Operator

Responsibilities¶

Watch AsyncActor CRDs across all namespaces
Validate AsyncActor specs (transport exists, container naming, runtime container requirements)
Inject sidecar container into actor pods
Create and manage Kubernetes workloads (Deployment/StatefulSet)
Configure KEDA ScaledObjects for autoscaling
Create and manage message queues via transport layer
Create and manage runtime ConfigMap (asya-runtime) containing asya_runtime.py
Create ServiceAccounts with IRSA annotations (for SQS with EKS)
Monitor actor health and update status with granular error states
Track replica scaling events and queue metrics

How It Works¶

Operator reconciles AsyncActor CRDs, ensuring actual cluster state matches desired state defined in CRD.
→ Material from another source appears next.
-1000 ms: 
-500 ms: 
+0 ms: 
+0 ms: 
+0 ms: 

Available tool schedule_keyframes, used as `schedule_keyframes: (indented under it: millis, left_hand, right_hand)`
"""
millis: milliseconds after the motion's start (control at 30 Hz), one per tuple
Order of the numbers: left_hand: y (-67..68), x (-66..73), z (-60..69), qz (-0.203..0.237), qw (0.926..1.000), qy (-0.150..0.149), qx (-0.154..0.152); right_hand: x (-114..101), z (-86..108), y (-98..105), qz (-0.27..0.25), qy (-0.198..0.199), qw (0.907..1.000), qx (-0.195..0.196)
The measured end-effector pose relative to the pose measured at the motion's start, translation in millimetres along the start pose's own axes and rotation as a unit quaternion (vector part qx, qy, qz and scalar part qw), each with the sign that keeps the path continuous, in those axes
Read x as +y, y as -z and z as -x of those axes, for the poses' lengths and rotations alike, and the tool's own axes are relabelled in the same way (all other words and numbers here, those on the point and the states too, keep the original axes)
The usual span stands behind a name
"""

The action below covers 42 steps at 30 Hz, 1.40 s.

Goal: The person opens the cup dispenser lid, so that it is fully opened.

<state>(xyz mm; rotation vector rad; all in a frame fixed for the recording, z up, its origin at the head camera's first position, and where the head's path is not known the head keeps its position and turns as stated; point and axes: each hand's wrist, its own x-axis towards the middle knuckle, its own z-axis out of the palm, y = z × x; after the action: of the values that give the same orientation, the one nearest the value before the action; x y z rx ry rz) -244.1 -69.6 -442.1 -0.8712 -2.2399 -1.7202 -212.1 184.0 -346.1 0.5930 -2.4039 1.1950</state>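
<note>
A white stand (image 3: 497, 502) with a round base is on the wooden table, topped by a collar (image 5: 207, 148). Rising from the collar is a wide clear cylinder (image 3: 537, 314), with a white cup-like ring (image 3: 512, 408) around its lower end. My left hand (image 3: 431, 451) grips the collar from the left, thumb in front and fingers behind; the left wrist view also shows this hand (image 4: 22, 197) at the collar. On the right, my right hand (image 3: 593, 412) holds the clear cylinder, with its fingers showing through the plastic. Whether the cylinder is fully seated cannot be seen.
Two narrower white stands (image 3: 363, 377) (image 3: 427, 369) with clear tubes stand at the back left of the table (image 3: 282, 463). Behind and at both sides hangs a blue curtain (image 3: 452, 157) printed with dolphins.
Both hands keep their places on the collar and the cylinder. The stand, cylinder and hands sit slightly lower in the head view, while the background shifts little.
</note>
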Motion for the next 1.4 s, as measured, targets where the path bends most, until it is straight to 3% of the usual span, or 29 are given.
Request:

Reconciliation loop: 1. Watch for AsyncActor create/update/delete events across all namespaces 2. Add finalizer if not present 3. Handle deletion if deletionTimestamp is set (delete ScaledObject, delete queue, remove finalizer) 4. Validate AsyncActor spec: - No user containers named asya-sidecar (reserved) - Exactly one container named asya-runtime (required) - Runtime container must not override command (managed by operator) 5. Validate transport exists and is enabled in operator configuration 6. Reconcile transport-specific resources (queue creation via transport layer) 7. Reconcile ServiceAccount with IRSA annotation (SQS only, if actorRoleArn configured) 8. Reconcile runtime ConfigMap (asya-runtime) in actor's namespace 9. Reconcile workload (Deployment/StatefulSet) with injected sidecar 10. Check pod health and update WorkloadReady condition 11. Reconcile KEDA ScaledObject (if spec.scaling.enabled=true) 12. Fetch desired replicas from HPA (if KEDA enabled) 13. Update queue metrics (optional, non-critical) 14. Update status display fields (status, replicas, scaling mode, last scale time) 15. Persist status update

Deployment¶

Deployed in central namespace asya-system:

# Install CRDs
kubectl apply -f src/asya-operator/config/crd/

# Install operator
helm install asya-operator deploy/helm-charts/asya-operator/

Operator watches all namespaces for AsyncActor resources.

Resource Ownership¶

Operator creates and owns (via ownerReferences):

Deployment/StatefulSet: Actor workload with injected sidecar
ScaledObject: KEDA autoscaling configuration (when spec.scaling.enabled=true)
TriggerAuthentication: KEDA auth for queue metrics (transport-specific)
ConfigMap: Runtime script (asya-runtime) in actor's namespace
ServiceAccount: IRSA-annotated ServiceAccount (SQS with EKS only)

Note: Queues are NOT owned resources. Queues are managed by transport layer but have independent lifecycle (survive AsyncActor deletion by default, deleted explicitly during reconciliation).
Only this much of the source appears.